Tahıllar yıkanıp temizlenir, köy değirmeni için köylüler sıraya girer. Her aile
altı ay yetecek un öğütür değirmenlerde. Bir taraftan dağların başını
beyazlatıp geldiğini haber veren kış için odun hazırlığı yapılır. İzin
müddetinde gece-gündüz bir birine eklenerek odun taşınır kağnı arabalarıyla…
Ekim
sonunda soğuk rüzgârlarla başlar. Kar hiç beklemez. Kasım başlarında her taraf
beyazlara bürünür. Hayvanlar içeri alınır.
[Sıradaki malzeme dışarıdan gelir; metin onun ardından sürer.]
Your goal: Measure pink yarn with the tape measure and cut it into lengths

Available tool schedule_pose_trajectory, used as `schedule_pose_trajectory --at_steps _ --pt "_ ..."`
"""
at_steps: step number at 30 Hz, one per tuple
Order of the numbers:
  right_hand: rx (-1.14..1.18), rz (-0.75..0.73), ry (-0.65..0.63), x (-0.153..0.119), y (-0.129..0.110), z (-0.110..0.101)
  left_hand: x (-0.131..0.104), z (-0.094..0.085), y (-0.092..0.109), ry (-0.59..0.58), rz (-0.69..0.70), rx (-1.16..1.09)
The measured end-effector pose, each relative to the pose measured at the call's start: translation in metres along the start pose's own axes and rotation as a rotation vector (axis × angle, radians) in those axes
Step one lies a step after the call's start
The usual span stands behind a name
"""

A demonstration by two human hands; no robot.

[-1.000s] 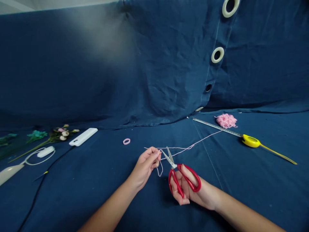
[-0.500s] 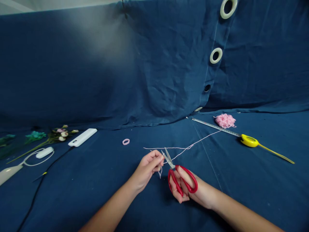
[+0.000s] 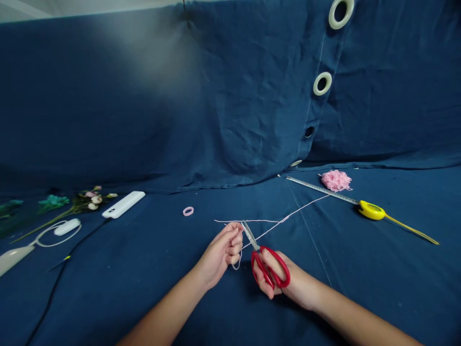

Köy sessizliğe gömülür ta nisana
kadar.
Köyün kendisine yetecek kadar zanaatçısı
vardır. At ve öküzleri nallayan Hasan, Zikri ustaların namı komşu köylerde de
söylenir. Necmettin, Nafiz, Enver ustalar her zaman aranan yapı ustalarıdır.
Ali ve Zülfikar ustalar soğuk demirci ustalarıdır.
Zülfikar
Ustanın demirci dükkânında çekiç sesleri köyün karşısındaki ormanlarda
yankılanır. Kırklı yaşlarda orta boylu, halterciler gibi geniş omuzlu güçlü
kuvvetli bir ustadır Zülfikar usta. Yaptığı işlerin kalitesi bakımından eline
su döken bir usta yoktur ne yakın köylerde ne de ilçenin diğer köylerinde. Demirden
adam yap dense, körüğünü çalıştıran çırağına bir nazar edip işe koyulurdu.
Demirden adam yapılır mı? Zülfikar usta için başarılamaz bir iş olamazdı. Öz
güveni tamdı. Kalın siyah bıyıkları, kömür karası gözleri ve gür kaşlarıyla eski
zaman savaşçıların farksızdı.
Kışın
gelmesi, yolların kapanması köy halkını memnun etmezdi. Ustamız için bir mola
tatil zamanları olurdu kış ayları. Yarım kalan işlerini tamamlardı öncelikle.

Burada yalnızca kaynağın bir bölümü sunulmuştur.